> [What the task requires] In the listing below, which lines contain the string "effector"? Copy them all.

> [Data shown]

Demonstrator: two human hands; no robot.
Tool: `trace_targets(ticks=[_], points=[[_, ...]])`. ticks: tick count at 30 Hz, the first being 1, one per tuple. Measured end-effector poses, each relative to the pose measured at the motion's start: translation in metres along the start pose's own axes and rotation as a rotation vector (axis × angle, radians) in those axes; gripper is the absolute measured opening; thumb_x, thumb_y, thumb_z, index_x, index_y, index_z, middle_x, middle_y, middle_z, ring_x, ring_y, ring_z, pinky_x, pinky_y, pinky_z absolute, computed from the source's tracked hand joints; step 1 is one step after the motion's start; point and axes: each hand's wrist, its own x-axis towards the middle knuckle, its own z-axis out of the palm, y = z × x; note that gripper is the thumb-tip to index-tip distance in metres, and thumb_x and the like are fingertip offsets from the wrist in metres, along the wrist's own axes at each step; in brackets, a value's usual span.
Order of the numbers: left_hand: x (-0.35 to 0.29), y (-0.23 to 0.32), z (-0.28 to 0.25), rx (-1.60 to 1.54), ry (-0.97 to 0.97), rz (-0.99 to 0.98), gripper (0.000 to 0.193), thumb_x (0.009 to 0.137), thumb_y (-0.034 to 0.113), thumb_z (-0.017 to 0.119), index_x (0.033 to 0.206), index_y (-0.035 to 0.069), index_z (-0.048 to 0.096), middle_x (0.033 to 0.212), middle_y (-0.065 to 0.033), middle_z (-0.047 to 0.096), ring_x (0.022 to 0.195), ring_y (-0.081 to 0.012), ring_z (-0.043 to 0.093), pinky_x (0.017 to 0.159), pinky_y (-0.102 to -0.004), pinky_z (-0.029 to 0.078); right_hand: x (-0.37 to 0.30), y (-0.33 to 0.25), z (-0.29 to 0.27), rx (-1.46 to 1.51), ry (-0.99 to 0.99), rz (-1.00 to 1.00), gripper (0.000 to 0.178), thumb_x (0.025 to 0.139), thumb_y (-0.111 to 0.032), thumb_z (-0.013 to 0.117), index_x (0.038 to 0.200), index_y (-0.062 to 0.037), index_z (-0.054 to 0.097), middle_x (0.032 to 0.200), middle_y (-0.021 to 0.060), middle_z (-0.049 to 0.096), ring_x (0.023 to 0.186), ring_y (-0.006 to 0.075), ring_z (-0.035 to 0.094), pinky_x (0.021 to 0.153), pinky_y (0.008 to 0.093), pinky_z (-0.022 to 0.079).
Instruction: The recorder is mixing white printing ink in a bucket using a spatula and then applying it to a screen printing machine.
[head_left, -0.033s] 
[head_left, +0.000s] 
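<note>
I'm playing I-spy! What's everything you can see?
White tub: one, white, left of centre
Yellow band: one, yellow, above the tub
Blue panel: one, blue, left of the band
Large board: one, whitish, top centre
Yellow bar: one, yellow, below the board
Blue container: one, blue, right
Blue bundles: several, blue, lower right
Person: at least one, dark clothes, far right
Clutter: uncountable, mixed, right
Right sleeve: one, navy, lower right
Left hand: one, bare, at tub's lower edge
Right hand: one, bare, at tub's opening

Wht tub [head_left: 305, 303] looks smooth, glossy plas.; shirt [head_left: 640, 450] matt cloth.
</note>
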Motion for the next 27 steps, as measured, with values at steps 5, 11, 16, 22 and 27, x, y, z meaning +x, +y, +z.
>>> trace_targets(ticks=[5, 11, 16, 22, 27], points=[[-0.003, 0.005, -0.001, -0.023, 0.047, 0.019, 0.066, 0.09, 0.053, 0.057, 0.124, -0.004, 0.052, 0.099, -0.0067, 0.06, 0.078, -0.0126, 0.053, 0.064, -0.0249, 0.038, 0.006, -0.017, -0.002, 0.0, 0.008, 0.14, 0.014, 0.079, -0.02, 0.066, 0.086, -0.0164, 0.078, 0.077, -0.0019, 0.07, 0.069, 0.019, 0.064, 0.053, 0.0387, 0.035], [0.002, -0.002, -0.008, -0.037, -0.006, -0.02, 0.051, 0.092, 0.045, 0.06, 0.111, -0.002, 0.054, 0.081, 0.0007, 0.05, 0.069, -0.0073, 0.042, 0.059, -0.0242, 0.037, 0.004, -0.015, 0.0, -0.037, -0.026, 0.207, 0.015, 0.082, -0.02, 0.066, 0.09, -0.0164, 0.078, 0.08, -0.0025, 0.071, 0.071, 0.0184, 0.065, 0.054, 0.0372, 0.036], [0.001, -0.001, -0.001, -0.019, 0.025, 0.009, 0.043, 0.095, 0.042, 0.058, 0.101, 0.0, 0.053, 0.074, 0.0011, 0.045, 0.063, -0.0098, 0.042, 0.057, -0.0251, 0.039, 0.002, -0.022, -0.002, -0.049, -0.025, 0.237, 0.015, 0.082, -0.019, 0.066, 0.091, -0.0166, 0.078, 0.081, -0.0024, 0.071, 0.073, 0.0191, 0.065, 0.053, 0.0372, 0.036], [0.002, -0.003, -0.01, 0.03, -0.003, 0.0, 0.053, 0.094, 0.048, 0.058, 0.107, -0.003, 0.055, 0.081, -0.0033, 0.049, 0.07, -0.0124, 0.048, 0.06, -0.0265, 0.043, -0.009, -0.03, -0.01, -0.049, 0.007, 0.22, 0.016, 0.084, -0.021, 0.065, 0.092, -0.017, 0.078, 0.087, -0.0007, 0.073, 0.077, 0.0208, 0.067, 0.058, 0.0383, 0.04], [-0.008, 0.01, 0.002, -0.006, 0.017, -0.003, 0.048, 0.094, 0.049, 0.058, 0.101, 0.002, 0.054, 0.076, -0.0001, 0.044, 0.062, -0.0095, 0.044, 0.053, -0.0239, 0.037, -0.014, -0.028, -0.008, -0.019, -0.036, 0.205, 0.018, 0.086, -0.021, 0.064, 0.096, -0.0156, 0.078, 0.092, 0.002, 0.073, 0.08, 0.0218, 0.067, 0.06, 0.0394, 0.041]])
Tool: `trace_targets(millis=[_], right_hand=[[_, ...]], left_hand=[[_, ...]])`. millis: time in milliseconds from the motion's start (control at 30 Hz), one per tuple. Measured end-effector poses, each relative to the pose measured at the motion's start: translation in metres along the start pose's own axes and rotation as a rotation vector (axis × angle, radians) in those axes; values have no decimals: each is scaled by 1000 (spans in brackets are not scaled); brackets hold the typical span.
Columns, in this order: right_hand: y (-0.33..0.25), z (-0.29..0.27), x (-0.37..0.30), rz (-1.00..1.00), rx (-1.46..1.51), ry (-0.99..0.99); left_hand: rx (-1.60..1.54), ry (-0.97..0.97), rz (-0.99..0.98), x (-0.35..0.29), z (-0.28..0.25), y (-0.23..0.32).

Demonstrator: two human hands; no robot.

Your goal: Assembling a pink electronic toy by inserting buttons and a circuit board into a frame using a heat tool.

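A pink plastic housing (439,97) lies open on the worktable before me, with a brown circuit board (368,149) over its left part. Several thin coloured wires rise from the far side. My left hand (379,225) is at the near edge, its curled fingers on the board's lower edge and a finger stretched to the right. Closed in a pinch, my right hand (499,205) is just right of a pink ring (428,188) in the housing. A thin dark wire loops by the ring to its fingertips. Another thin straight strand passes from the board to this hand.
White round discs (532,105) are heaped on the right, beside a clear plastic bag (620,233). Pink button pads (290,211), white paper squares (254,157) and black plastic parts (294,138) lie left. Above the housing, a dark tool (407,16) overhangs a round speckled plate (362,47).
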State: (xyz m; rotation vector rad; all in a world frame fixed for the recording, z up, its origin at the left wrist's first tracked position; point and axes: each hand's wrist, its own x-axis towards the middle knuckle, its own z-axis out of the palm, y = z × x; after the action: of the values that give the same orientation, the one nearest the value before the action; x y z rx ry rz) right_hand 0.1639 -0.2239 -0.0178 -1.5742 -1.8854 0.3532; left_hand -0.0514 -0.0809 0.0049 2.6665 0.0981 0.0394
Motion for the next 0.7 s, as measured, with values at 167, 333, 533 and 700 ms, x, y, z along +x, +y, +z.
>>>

> [Answer space]
Tool: `trace_targets(ticks=[_], points=[[_, ...]])`. ticks: tick count at 30 Hz, the first being 1, one per tuple. Measured end-effector poses, each relative to the pose measured at the motion's start: translation in metres along the start pose's own axes and rotation as a rotation vector (axis × angle, radians) in those axes; gripper is the absolute measured opening; thumb_x, thumb_y, thumb_z, index_x, index_y, index_z, middle_x, middle_y, middle_z, ring_x, ring_y, ring_z, pinky_x, pinky_y, pinky_z absolute, computed from the source's tracked hand joints; step 1 is one step after the motion's start; point and axes: each hand's wrist, its own x-axis towards the middle knuckle, its own z-axis out of the palm, y = z × x; note that gripper is the thumb-tip to index-tip distance in metres, and thumb_x and the like are fingertip offsets from the wrist in metres, along the wrist's own axes at each step; in brackets, a value's usual span.
Tool: `trace_targets(millis=[_], right_hand=[[_, ...]], left_hand=[[_, ...]])`. millis: time in milliseconds from the motion's start (control at 30 Hz), one per tuple. Measured end-effector poses, each relative to the pose measured at the motion's start: translation in metres along the start pose's own axes and rotation as a rotation vector (axis × angle, radians) in those axes; values have no decimals: each is scaled by 1000 (spans in brackets are not scaled); brackets hold the typical span.

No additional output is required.